As a mathematical modelling PhD student, machine learning has always been one of my areas of interest. There are many great machine learning MOOCs around on the internet and a very popular one is Andrew Ng’s machine learning course on coursera (https://www.coursera.org/learn/machine-learning). Whilst this is a great course, it has the slight disadvantage of being implemented in octave (open source version of matlab). I personally prefer a course implemented in either python or R and I later came across the “analytics edge” course offered by MIT via the edX platform (https://www.edx.org/course/analytics-edge-mitx-15-071x-2). Having just completed this course, I can wholeheartedly recommend it to anyone willing to try their hands on a bit of machine learning.
The course runs for approximately 12 weeks and you can take it completely free of charge and collect a honours certificate provided you obtain a pass mark of 55% (verified certificates are also available at a fee). The whole course is implemented in R and is of a very high standard (as expected of an MIT course). One feature that stands this course out from other analytics MOOCs out there is its very hands nature from day 1. As with most data science concepts, one of the best ways to understand machine learning is by implementing the various algorithms and exploring the results. Machine learning techniques covered include linear regression, logistic regression, decision trees (random forests, etc), clustering and visualisation. One thing I will say is that this course is not a core programming course in R-it mainly emphasises the use of R for data analytics and machine learning. As such it is more of an introduction to the basics of R and emphasis was more on learning syntax rather than hard core programming. There are lots of very useful R packages covered which can be used in day-to-day analytics tasks (see point 2 below).
Towards the end of the course, we were introduced to linear and integer optimization implemented in excel. Personally, I would have preferred to see more explanation of machine learning concepts.
Some nice features of the course
- It focuses on implementation of various machine learning algorithms without going into too much details of the underlying theory/mathematics. This is a nice way to understand machine learning for a beginner-by doing rather than getting bogged down on theory. There are other courses that cover more of the theory (see Andrew Ng’s machine learning course-https://www.coursera.org/learn/machine-learning) and this can be taken after this course.
- The course introduced a number of machine learning techniques which have already been implemented in R packages. These include random forests, decisions trees, logistic regression, linear regression, text analytics and clustering.

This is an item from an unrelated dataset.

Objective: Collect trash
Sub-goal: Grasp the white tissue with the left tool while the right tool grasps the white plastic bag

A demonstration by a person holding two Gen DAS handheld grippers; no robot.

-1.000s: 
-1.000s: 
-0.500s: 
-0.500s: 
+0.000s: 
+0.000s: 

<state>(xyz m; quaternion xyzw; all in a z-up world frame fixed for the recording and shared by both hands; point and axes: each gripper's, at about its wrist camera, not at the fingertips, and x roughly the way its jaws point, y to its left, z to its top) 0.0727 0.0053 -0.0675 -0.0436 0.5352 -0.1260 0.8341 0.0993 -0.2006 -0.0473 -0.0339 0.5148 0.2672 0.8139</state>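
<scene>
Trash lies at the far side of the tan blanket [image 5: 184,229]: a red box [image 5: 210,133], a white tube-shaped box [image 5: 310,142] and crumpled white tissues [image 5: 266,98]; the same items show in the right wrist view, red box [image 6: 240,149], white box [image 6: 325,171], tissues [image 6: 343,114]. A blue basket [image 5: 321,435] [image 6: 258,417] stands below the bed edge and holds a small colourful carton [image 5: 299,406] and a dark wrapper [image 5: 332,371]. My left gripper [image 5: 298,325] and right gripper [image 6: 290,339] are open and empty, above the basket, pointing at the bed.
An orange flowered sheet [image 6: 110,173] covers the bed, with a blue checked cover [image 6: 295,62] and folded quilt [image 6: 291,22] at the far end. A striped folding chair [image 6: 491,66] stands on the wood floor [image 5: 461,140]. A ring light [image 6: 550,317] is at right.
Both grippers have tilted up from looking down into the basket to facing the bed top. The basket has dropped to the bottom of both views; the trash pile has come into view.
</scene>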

Examples of packages used include rpart, randomForest, ROCR, caret, e1071, tm, kmeans, ggplot2, caTools, etc.
- I really liked the variety of data sets and problems introduced in the course. They are very interesting, diverse, stimulating and taken from the real world. Examples of datasets used include the Framingham heart study, crime data, stock market data, demographics, climate, imaging data (MRI), music, polling, twitter analytics, online dating , netflix (movies recommendation ), etc. Some of the datasets are very large and be very challenging from a computational perspective. As you can see, there’s almost certainly something for everyone.

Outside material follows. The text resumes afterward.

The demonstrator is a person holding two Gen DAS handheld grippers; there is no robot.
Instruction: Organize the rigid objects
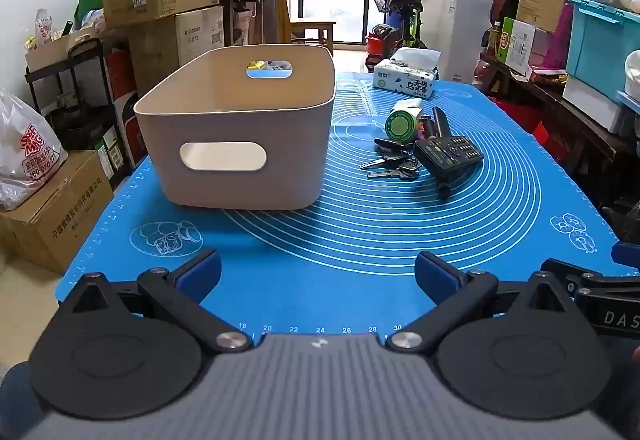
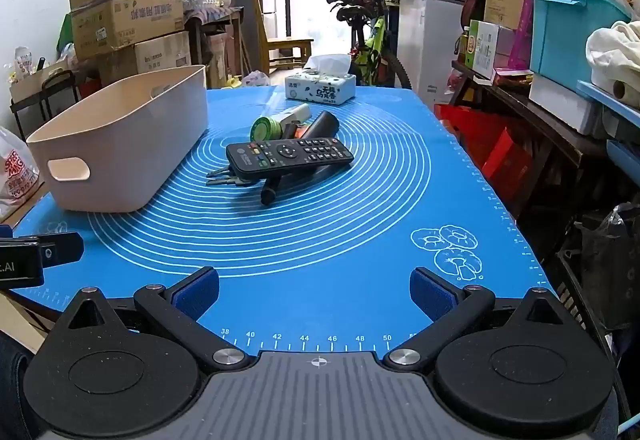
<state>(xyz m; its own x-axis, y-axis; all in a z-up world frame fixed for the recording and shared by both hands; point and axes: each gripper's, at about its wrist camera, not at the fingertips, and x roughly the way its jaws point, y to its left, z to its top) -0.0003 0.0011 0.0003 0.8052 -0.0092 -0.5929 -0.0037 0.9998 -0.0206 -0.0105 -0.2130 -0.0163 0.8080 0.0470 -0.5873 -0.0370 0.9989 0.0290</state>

- There’s a kaggle competition in week 7 which takes the excitement of the course to a whole different level! The data is again taken from the real world and you’ll have the joy of competing with about 3000 students from around the world.
- The lectures are very clear and concise. Emphasis is more on the assignments which are relatively easy to complete using the course material. These may seem repetitive initially but without doubt, the best way to explore machine learning is to dive into the problems using the various implementations in R. You can worry about the details of the algorithms or mathematical theory later.
- The discussion forum was a great place to learn from several other more experienced course participants. The best predictions usually rely on an ensemble of machine learning techniques which can only be learned through experience.
- The amount of lectures provided is very well balanced and the course is self-contained (It won’t take you totally away from other commitments). The assignment deadlines are realistic for most people taking similar courses (typically with day jobs and free time in evenings and weekends).
- The linear and logistic regression modules provide a reasonable grounding on the mathematical theory/assumptions behind the various implementations. Examples include sum of squared errors (SSEs), total sum of squared errors (SST), ROC curve, specificity and sensitivity, etc.
- The visualisation chapter is incredibly stimulating. I personally like data visualisation and so I took the liberty of enjoying this module. The main package used was ggplot2 but there were other packages for visualising maps/networks including maps, igraph and ggmap.
Without a shadow of doubt, I would recommend this course to anyone curious about machine learning or “analytics”. This course will by no means turn you into an expert in machine learning or “data science”. If you prefer python to R, there’s no reason not to try out the course in python-this will probably be one of my side projects in the near future. Alongside the course, I found it really helpful to go through the statistical learning book by Gareth James et al (especially the random forest chapter). In my opinion, 15.071x is one of best free MOOCs out there. It would be interesting to hear about other great machine learning courses out there.